The first one is for positive definite matrices only (the theorem cited below fixes a typo in the original, in that the correct version uses $\prec_w$ instead of $\prec$).

Theorem (Prob.III.6.14; Matrix Analysis, Bhatia 1997). Let $A$ and $B$ be Hermitian positive definite. Let $\lambda^\downarrow(X)$ denote the vector of eigenvalues of $X$ in decreasing order; define $\lambda^\uparrow(X)$ likewise. Then, \begin{equation*} \lambda^\downarrow(A) \cdot \lambda^\uparrow(B) \prec_w \lambda(AB) \prec_w \lambda^\downarrow(A) \cdot \lambda^\downarrow(B), \end{equation*}

where $x \cdot y := (x_1y_1,\ldots ,x_ny_n)$ for $x,y \in \mathbb{R}^n$ and $\prec_w$ is the weak majorization preorder.

However, when dealing with matrix products, it is more natural to consider singular values rather than eigenvalues.
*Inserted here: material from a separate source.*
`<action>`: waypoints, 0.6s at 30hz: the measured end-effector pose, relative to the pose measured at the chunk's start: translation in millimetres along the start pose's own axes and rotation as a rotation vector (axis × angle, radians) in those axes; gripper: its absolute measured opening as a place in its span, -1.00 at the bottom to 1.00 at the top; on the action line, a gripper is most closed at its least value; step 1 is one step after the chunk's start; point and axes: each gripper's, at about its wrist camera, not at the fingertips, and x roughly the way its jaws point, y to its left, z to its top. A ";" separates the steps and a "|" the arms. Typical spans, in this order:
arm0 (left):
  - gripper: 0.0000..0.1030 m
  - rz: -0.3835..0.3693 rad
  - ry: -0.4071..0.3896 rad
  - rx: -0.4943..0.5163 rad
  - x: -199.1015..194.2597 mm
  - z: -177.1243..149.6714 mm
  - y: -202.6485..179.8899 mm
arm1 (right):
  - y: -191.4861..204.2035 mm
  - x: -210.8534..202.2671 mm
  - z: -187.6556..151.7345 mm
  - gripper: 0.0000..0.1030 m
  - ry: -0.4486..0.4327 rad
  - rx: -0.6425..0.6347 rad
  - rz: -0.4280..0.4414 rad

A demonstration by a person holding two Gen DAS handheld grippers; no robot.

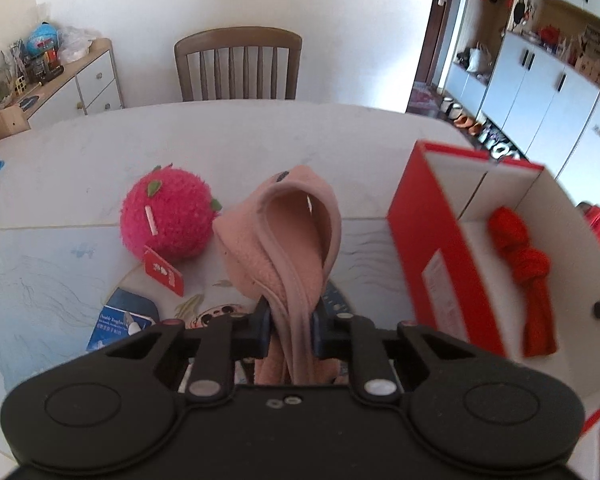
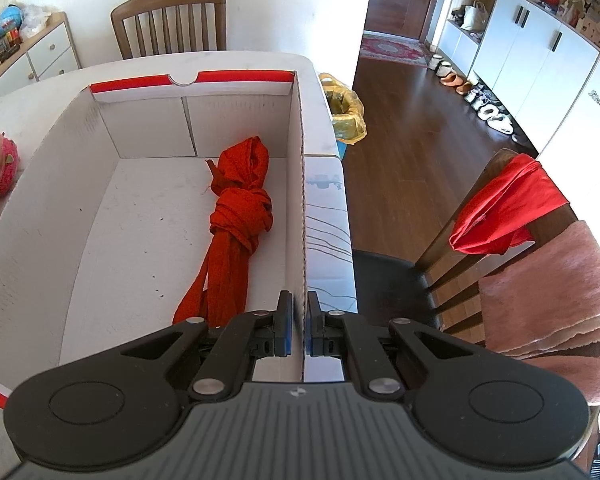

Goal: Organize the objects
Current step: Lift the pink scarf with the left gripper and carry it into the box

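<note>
Holding pink fleece garment in left gripper jaws, right gripper pinching red-and-white cardboard box wall; next: lowering garment beside knotted red cloth.

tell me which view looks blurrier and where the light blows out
Left wrist view: the red box looks motion-smeared, while the pink hat in the left gripper stays fairly sharp. Right wrist view: crisp on the red cloth, overexposed white wall top centre; both bend straight edges.
</note>
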 end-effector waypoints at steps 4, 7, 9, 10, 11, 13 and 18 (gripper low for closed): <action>-0.69 -0.059 -0.014 -0.011 -17.3 8.5 -5.7 | -1.4 0.3 0.3 -0.88 -0.002 0.001 0.007; -0.70 -0.119 -0.028 -0.018 -30.8 16.0 -12.6 | -1.6 0.3 0.8 -0.88 -0.004 0.000 0.011; -0.70 -0.155 -0.039 -0.016 -40.5 21.6 -17.8 | -1.2 0.1 0.8 -0.88 -0.005 -0.003 0.012; -0.70 -0.174 -0.046 -0.011 -45.6 24.7 -21.3 | -0.9 0.3 0.9 -0.88 -0.006 -0.005 0.012; -0.70 -0.193 -0.052 -0.007 -50.7 27.6 -24.4 | -1.2 0.3 0.9 -0.88 -0.006 -0.006 0.013; -0.70 -0.232 -0.065 0.000 -60.7 33.8 -31.9 | -1.6 0.5 0.9 -0.88 -0.006 -0.008 0.015; -0.70 -0.320 -0.076 0.017 -75.2 49.0 -57.5 | -2.4 -0.2 0.7 -0.89 -0.006 -0.015 0.018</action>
Therefore, the relation that you might be looking for is the log-majorization \begin{equation*} \log \sigma^\downarrow(A) + \log\sigma^\uparrow(B) \prec \log\sigma(AB) \prec \log\sigma^\downarrow(A) + \log\sigma^\downarrow(B), \end{equation*} where $A$ and $B$ are arbitrary matrices, and $\sigma(\cdot)$ denotes the singular value map.

Reference

  1. R. Bhatia. Matrix Analysis. Springer, GTM 169. 1997.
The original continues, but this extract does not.